**TASK DIRECTIONS**
Under this line are the records; write out word for word the part that begins at the line containing "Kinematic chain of" and ends at the line containing "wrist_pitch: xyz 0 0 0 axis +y", and no more.

══ PROVIDED RECORDS

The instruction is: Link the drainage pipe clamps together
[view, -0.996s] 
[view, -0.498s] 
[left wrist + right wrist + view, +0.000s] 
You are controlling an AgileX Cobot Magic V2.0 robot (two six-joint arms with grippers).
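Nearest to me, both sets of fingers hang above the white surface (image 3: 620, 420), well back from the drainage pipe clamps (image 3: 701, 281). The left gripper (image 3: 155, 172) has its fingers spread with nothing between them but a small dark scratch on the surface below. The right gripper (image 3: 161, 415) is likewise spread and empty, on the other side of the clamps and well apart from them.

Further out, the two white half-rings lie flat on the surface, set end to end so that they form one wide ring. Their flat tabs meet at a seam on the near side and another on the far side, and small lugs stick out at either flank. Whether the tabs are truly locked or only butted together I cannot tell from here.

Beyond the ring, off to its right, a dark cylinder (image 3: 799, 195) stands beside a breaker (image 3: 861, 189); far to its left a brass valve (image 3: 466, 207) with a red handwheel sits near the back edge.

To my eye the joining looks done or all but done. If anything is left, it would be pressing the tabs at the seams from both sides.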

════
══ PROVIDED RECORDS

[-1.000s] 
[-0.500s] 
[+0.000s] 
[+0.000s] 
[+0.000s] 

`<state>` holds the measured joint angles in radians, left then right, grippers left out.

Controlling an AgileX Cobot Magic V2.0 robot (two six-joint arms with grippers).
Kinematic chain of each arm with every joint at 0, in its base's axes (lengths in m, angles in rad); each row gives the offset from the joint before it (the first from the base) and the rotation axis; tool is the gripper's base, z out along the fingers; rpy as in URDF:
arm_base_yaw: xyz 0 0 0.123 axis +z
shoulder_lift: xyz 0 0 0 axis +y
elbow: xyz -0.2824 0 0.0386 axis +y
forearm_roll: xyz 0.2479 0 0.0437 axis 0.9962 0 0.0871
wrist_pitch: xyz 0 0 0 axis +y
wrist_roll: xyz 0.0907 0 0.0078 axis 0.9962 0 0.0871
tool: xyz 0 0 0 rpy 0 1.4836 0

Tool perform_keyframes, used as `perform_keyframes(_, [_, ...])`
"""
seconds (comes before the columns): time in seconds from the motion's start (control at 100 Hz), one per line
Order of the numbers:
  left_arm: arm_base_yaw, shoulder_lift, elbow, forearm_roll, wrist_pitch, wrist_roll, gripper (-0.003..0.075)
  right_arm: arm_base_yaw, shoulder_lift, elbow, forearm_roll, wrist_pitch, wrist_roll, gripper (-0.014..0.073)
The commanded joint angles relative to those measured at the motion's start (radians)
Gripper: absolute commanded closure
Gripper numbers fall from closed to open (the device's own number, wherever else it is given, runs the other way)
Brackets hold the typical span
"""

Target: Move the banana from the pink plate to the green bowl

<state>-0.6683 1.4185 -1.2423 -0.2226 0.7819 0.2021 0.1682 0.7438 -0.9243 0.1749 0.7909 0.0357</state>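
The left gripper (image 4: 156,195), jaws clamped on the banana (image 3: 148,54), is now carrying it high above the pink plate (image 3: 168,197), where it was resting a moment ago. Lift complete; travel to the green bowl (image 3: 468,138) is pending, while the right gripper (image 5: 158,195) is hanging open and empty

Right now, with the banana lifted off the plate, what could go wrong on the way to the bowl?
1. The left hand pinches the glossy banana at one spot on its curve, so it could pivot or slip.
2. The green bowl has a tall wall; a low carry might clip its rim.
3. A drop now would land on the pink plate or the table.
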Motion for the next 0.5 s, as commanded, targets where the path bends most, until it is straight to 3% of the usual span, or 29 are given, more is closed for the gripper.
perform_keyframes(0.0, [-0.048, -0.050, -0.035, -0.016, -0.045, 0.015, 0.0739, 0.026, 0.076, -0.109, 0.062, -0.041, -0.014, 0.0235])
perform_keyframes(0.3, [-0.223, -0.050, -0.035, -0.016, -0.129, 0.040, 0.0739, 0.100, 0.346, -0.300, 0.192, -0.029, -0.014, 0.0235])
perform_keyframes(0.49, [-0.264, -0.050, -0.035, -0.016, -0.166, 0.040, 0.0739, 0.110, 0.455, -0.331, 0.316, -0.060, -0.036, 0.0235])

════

**ANSWER SPACE**
Kinematic chain of each arm with every joint at 0, in its base's axes (lengths in m, angles in rad); each row gives the offset from the joint before it (the first from the base) and the rotation axis; tool is the gripper's base, z out along the fingers; rpy as in URDF:
arm_base_yaw: xyz 0 0 0.123 axis +z
shoulder_lift: xyz 0 0 0 axis +y
elbow: xyz -0.2824 0 0.0386 axis +y
forearm_roll: xyz 0.2479 0 0.0437 axis 0.9962 0 0.0871
wrist_pitch: xyz 0 0 0 axis +y

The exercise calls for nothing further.